Task requirements: Tally the lines of the listing that contain the string "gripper". Give the number and nothing else.

Material provided:

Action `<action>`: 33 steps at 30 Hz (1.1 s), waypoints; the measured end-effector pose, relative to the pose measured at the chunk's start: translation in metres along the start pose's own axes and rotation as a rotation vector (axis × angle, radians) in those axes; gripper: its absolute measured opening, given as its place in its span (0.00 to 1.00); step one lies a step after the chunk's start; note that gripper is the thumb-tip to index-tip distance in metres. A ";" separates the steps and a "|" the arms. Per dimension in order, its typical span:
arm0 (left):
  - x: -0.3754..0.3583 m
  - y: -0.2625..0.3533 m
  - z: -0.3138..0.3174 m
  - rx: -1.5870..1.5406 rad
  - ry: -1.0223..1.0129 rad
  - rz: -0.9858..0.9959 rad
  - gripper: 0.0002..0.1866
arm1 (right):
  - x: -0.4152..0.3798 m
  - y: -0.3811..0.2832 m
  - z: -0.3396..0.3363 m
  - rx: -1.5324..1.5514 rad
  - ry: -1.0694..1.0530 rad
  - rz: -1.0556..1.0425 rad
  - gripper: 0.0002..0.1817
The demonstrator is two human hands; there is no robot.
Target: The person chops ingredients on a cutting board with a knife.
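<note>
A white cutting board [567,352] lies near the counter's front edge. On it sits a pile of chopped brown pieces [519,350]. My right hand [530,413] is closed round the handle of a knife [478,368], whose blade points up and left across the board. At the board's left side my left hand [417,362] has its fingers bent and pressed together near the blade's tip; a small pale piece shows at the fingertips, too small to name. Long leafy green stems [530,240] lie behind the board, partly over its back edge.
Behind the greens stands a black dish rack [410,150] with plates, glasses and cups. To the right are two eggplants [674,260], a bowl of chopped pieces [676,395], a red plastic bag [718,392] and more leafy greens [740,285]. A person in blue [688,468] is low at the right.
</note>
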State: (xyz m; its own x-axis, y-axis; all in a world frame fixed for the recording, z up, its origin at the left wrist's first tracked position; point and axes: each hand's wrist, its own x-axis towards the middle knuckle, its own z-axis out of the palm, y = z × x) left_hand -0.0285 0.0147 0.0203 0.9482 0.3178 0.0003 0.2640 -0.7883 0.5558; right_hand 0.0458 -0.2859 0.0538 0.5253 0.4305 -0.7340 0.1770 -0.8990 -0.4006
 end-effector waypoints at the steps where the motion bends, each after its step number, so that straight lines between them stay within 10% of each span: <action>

Solution: 3